▶ **About this task**: Output all of the records exactly, word for word.

****

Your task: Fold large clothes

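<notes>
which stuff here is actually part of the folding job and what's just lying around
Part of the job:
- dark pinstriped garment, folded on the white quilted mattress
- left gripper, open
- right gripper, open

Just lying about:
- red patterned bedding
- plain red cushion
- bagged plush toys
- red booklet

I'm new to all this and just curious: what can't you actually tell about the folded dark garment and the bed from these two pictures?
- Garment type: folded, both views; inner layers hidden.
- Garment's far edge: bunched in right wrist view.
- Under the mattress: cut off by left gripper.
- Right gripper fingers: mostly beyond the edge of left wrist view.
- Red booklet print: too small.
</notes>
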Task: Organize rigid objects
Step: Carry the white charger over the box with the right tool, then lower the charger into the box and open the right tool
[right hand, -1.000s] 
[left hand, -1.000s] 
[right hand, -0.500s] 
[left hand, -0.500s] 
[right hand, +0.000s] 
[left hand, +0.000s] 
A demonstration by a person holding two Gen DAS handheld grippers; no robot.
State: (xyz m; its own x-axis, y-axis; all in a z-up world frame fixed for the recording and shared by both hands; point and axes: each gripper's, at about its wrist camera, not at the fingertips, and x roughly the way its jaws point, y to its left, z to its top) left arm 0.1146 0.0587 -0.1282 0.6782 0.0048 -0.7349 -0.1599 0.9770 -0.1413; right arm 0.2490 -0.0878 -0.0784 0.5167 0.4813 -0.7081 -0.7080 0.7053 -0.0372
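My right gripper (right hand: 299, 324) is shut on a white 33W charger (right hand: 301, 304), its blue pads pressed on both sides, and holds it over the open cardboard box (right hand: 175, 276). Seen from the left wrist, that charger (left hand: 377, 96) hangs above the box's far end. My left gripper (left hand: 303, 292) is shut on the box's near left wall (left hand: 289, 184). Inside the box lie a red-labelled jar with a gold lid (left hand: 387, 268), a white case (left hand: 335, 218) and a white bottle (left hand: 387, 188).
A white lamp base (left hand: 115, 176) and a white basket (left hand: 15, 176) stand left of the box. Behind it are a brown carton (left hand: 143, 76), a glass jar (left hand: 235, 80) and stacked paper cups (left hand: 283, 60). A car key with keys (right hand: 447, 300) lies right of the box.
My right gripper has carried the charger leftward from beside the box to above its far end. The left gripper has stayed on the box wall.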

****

▶ **Response**:
Your task: Fold large clothes

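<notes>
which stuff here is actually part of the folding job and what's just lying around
Part of the job:
- dark pinstriped garment, folded on the white quilted mattress
- left gripper, open
- right gripper, open

Just lying about:
- red patterned bedding
- plain red cushion
- bagged plush toys
- red booklet

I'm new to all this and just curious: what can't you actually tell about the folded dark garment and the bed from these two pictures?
- Garment type: folded, both views; inner layers hidden.
- Garment's far edge: bunched in right wrist view.
- Under the mattress: cut off by left gripper.
- Right gripper fingers: mostly beyond the edge of left wrist view.
- Red booklet print: too small.
</notes>
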Task: Organize rigid objects
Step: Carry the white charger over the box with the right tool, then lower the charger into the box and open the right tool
[right hand, -1.000s] 
[left hand, -1.000s] 
[right hand, -0.500s] 
[left hand, -0.500s] 
[right hand, +0.000s] 
[left hand, +0.000s] 
A demonstration by a person holding two Gen DAS handheld grippers; no robot.
State: (xyz m; its own x-axis, y-axis; all in a z-up world frame fixed for the recording and shared by both hands; point and axes: each gripper's, at about its wrist camera, not at the fingertips, and x roughly the way its jaws point, y to its left, z to its top) left arm 0.1146 0.0587 -0.1282 0.6782 0.0048 -0.7349 -0.1599 0.9770 -0.1413; right arm 0.2490 -0.0878 -0.0784 0.5167 0.4813 -0.7081 -0.7080 0.7053 -0.0372
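My right gripper (right hand: 299, 324) is shut on a white 33W charger (right hand: 301, 304), its blue pads pressed on both sides, and holds it over the open cardboard box (right hand: 175, 276). Seen from the left wrist, that charger (left hand: 377, 96) hangs above the box's far end. My left gripper (left hand: 303, 292) is shut on the box's near left wall (left hand: 289, 184). Inside the box lie a red-labelled jar with a gold lid (left hand: 387, 268), a white case (left hand: 335, 218) and a white bottle (left hand: 387, 188).
A white lamp base (left hand: 115, 176) and a white basket (left hand: 15, 176) stand left of the box. Behind it are a brown carton (left hand: 143, 76), a glass jar (left hand: 235, 80) and stacked paper cups (left hand: 283, 60). A car key with keys (right hand: 447, 300) lies right of the box.
My right gripper has carried the charger leftward from beside the box to above its far end. The left gripper has stayed on the box wall.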

There is nothing else to the answer.